Der Pfarrer trat ihm gegenüber, schlug, bevor Habrecht es hindern konnte, das Titelblatt auf, und von seinem Platze aus, ohne das Buch zu wenden, las er mit Schrecken, mit Abscheu, mit Gram: Titi Lucretii Cari: De rerum natura.

Er zog die Hand zurück, rieb sie heftig am Rocke ab und rief: "Lukrez... O Herr Lehrer- Oh! ..."

Und Habrecht, ringend in Seelenqual, sammelte sich mühsam, langsam – zu einer Lüge. "Zufall", stotterte er, "zufällig übriggeblieben das Büchlein, aus der Zeit der philologischen Studien... zufällig jetzt zum Vorschein gekommen..."

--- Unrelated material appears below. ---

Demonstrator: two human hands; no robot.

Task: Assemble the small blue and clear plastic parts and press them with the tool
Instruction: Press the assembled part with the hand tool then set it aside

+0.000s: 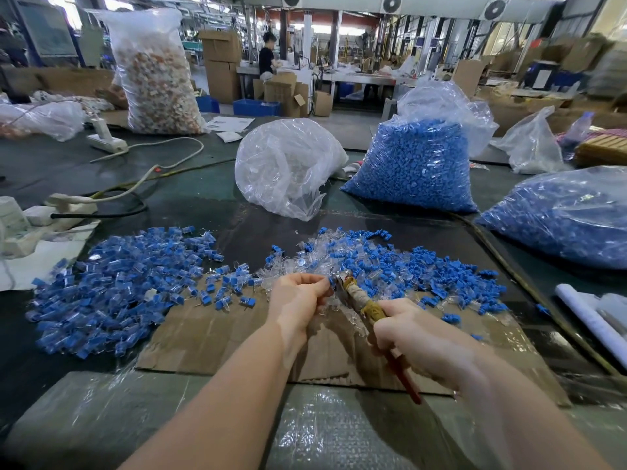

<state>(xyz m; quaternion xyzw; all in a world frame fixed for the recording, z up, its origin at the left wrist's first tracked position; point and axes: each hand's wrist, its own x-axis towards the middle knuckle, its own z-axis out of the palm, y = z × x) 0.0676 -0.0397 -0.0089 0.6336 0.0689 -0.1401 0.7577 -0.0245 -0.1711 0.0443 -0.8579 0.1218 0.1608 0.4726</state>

"Wünsche es, hoffe es, müßte Sie sonst bedauern", entgegnete der Geistliche, der ihn nicht losließ aus dem Bann seines Blickes.

"Und Sie hätten recht, der Sie einen Himmel haben und ihn jedem verbeißen können, der da kommt, sich bei Ihnen Trost zu holen", brach Habrecht aus.

Als der Priester ihn verlassen hatte, nahm er den zerlesenen Band, liebkoste ihn wie etwas Lebendiges und barg ihn an seiner Brust, seinen mit stets erneuter Wonne genossenen, stets verleugneten Freund.